*Assigned task:* Which lines of the entries below contain the string "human"? Copy each one.

┌─ Supplied data

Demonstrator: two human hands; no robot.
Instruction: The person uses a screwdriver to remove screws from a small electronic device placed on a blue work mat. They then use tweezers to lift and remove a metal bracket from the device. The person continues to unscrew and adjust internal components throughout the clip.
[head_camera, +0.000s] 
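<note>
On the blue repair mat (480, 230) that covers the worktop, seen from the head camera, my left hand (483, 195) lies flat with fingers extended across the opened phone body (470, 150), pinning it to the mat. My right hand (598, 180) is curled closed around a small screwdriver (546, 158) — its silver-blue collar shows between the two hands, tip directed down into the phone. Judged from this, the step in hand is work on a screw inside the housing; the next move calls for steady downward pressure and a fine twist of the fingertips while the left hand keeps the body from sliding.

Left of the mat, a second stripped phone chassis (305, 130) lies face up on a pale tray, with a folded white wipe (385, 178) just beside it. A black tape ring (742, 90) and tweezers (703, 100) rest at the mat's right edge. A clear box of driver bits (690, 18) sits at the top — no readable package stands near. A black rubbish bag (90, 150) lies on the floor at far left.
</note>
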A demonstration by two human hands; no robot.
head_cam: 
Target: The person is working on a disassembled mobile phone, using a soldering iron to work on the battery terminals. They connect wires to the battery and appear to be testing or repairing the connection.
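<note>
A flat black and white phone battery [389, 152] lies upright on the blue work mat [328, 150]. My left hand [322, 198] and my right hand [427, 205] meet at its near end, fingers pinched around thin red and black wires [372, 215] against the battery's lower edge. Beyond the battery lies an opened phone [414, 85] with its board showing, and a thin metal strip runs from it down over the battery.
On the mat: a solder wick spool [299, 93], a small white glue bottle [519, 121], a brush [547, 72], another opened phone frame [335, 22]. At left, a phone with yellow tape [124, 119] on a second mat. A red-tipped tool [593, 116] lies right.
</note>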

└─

*Answer to this task:*
Demonstrator: two human hands; no robot.
A demonstration by two human hands; no robot.

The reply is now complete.